You’re driving down I-10, heading home after a long day. Suddenly, you hear that familiar ping—your phone alerting you to a new text, email or other notification. Your hands are fixed on the wheel, but your brain begins to churn as you wonder what it could mean.
Did one of your Facebook followers like your latest post? (It was pretty funny!) Is your babysitter writing to tell you your kid has a fever? The temptation builds, and pretty soon, you find yourself reaching over to pick up your phone.

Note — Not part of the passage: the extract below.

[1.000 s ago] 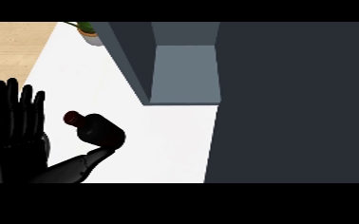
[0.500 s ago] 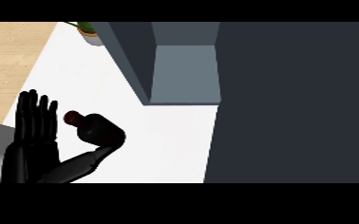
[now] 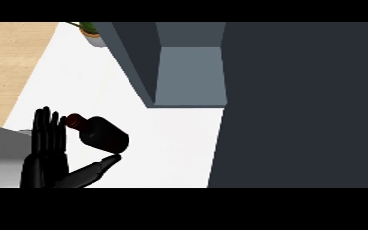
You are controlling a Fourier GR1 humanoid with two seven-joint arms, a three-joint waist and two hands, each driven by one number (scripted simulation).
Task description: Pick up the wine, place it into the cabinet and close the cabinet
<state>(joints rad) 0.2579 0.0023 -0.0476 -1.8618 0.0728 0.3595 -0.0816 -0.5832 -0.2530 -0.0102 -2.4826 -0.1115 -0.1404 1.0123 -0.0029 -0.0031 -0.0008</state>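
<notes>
Our left hand stands near the worktop's front left corner, fingers straight and together, thumb spread wide, clamped on nothing. The wine bottle lies just right of those fingers, between them and the thumb, cap toward the fingers. We see no right hand, so we judge the left closes on it.

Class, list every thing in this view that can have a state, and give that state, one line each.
Wine bottle: tilted on the white counter, dark red cap on, between the hand's fingers and thumb.
Cabinet: open, nothing seen inside.
Left hand: open, fingers straight beside the bottle.
Right hand: not in view.
</notes>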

It may sound stupid. We may know intellectually that it’s unsafe. But many people still succumb to temptation. Why? Researchers say it's partly our brain chemistry.
How our brains work
Our smartphones have trained us to associate an alert on our phone with a reward of some kind—perhaps a message from a friend or an invitation to a party. As with Pavlov’s dog, hearing a cellphone ping triggers a reflexive reaction in our limbic system: a shot of dopamine that activates our reward center, as we expect something positive to happen.
Dopamine enhances our feelings of arousal and anticipation. It also impairs activities in our prefrontal cortex—the part of the brain in charge of planning and decision making. This impairs our judgement—making us far more likely to look at our phone while driving.
In previous posts, we have discussed New Mexico’s distracted driving laws—which make it illegal to view or send any text-based message while driving. We have also discussed New Mexico’s comparative negligence law, which states that if another driver causes an accident with you—but you were checking your phone at the time—you may lose significant compensation for your damages because you were partially at fault for the crash.
We can’t control the limbic reactions in our brain. Therefore, the best way to avoid smartphone distraction on the road is to keep your phone turned off—or on silent—whenever you’re behind the wheel. You’ll be better able to focus on driving, which is beneficial for everyone on the road.